J'ai donc continué à chercher. Et je suis arrivé sur ce site, ou la teinture végétale est expliquée de façon simple, mais claire, je trouve.

Grosso modo, il faut de l'alun, de la poudre de tara, et des pigments. L'alun et le tara vont permettre respectivement à des ions des ions aluminium et des tanins de se fixer sur les fibres végétales, et c'est sur ces radicaux que les pigments vont ensuite se fixer. L'avantage de procéder ainsi est double:

  • Le bain de teinture est dissocié du  bain de mordançage. Les pigments ne sont pas en  milieu acide (ou basique), et donc pas de problème de précipitation. Je vais donc pouvoir utiliser mes encres de Chine (noir, bleu, jaune et rouge, et donc toute la panoplie de couleurs secondaires réalisables!).
  • Comme les bains (mordançage versus teinture)  sont différents, je vais donc pouvoir mordancer  le kapok en grande quantité, et ensuite faire des teintures sur de petites quantités.
  • Enfin, et tout comme je le fais pour les teintures de fibres animales, je peux conserver les différents bains de teinture pour de futures utilisations.

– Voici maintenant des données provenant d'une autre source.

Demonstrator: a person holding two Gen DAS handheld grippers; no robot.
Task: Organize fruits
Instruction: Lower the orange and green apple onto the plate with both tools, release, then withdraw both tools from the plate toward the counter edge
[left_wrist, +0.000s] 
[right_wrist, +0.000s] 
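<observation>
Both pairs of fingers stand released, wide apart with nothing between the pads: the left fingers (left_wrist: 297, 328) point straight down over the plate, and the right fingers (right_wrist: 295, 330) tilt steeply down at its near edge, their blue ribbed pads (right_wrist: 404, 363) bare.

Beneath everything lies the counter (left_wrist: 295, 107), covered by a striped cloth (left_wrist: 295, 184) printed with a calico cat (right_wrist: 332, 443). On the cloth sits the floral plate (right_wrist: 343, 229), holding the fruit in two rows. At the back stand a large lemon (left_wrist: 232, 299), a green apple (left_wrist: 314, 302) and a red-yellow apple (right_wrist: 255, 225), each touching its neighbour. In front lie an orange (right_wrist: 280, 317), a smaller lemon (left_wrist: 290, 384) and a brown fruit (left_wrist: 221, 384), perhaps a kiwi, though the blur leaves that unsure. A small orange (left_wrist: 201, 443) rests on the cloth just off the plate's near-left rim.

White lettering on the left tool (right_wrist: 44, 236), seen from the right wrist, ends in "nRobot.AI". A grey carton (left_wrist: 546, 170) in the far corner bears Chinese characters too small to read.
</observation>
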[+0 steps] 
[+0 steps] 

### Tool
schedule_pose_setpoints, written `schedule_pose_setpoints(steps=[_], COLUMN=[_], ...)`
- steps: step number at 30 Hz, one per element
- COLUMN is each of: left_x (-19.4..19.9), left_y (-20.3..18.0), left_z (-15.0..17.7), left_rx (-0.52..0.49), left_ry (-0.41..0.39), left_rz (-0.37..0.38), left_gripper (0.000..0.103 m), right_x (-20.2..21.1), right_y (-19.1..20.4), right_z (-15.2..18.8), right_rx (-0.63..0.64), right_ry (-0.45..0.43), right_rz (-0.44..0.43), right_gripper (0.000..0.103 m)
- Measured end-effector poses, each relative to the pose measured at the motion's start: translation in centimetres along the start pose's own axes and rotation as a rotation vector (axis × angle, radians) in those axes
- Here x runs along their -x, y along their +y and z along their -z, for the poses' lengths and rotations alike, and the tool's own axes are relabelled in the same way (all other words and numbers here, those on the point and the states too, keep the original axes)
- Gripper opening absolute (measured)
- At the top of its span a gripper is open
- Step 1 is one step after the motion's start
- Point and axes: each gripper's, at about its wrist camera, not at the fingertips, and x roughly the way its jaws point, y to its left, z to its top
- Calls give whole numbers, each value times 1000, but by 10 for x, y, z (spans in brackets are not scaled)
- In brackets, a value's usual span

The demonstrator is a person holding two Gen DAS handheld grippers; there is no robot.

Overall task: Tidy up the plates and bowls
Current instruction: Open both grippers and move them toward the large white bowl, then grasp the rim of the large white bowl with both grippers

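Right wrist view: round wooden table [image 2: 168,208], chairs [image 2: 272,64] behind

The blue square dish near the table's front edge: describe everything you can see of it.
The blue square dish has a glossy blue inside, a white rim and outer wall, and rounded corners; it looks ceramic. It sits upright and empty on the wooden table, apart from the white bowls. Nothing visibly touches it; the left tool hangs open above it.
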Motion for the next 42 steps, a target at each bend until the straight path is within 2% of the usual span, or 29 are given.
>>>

Il ne me restait plus qu'à mettre toute cette belle théorie en pratique.

Et pour ceux qui ont pour dada la chimie, une explication chimique à la coloration - paragraphe 6 - Colorants à mordant.

B - Recette pour le mordançage

Le bain de sel  d'alun doit être à 20% (m/m, j'ai supposé). Le bain de tara (qui va apporter les tannins) doit être à 10%. J'ai donc commandé 1 kg de poudre d'alun, et 500 g de tara chez Alysse création. Comme eau distillée, j'ai utilisé l'eau de condensation de mon sèche linge. J'ai également utilisé des gants nitrile pour toutes ces manipulations. Pour le reste, seau, récipients en verre et acier inoxydable.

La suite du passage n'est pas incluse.